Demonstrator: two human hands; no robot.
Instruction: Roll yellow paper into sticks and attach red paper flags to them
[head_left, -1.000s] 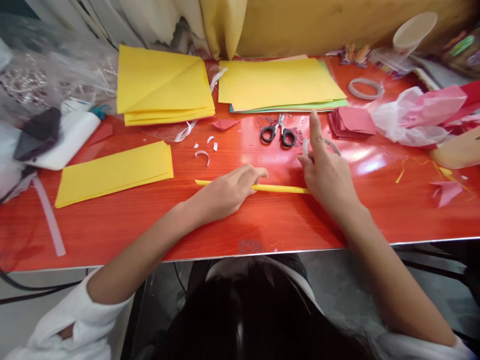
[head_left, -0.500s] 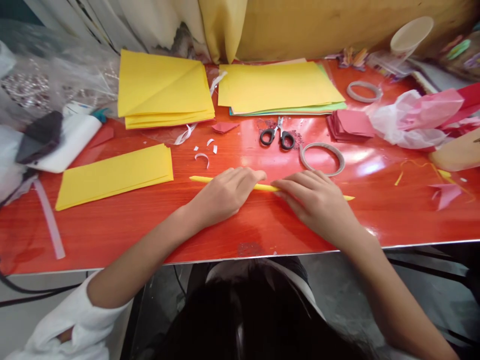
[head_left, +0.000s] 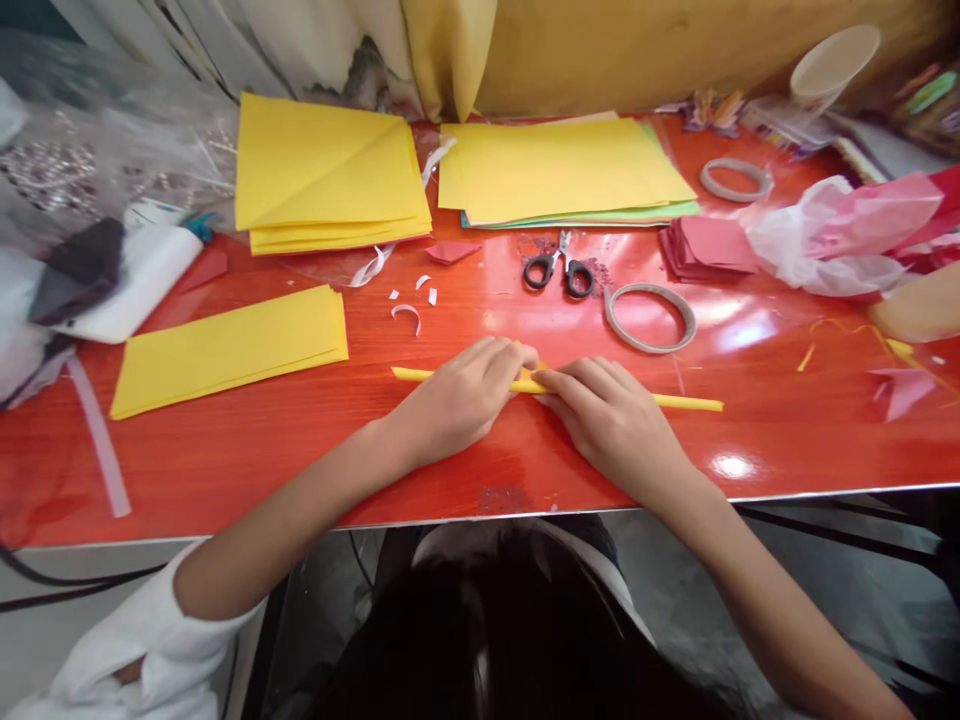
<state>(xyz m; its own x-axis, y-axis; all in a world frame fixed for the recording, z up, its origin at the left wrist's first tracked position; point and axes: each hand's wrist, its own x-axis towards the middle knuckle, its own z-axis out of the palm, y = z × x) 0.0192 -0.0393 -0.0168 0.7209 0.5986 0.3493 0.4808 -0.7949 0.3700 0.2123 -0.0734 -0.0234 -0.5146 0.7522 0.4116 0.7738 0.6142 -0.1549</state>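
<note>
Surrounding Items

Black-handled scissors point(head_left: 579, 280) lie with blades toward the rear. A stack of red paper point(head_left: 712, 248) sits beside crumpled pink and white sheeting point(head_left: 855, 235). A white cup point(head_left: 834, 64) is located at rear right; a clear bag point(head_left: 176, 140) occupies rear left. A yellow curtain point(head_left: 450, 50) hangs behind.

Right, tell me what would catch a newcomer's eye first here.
The glossy red table spanning the view, with large yellow-topped paper stacks along its back. Then the slender yellow roll across its front half, held by the left hand and right hand. Black-handled scissors lie beyond them.
</note>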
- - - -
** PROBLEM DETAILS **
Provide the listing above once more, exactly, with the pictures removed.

** ANSWER SECTION **
Demonstrator: two human hands; no robot.
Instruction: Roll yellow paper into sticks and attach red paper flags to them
[head_left, -1.000s] 
[head_left, -0.500s] 
[head_left, +0.000s] 
<state>(xyz m; its own x-axis, y-axis; all in a world frame fixed for the recording, z up, its origin at the left wrist's first tracked position; point and axes: each hand's wrist, its own x-axis towards the middle knuckle, its own z-axis out of the palm, y = z × x) 0.0192 -0.0393 -0.0168 0.7209 0.5986 0.3493 0.4808 -0.7949 0.3700 0.2123 -0.0734 -0.0234 -0.5146 0.7522 0.4116 0.7738 0.6142 -0.1549</state>
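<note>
Surrounding Items

Black-handled scissors point(head_left: 579, 280) lie with blades toward the rear. A stack of red paper point(head_left: 712, 248) sits beside crumpled pink and white sheeting point(head_left: 855, 235). A white cup point(head_left: 834, 64) is located at rear right; a clear bag point(head_left: 176, 140) occupies rear left. A yellow curtain point(head_left: 450, 50) hangs behind.

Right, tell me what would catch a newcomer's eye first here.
The glossy red table spanning the view, with large yellow-topped paper stacks along its back. Then the slender yellow roll across its front half, held by the left hand and right hand. Black-handled scissors lie beyond them.
</note>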

Now the exercise is complete.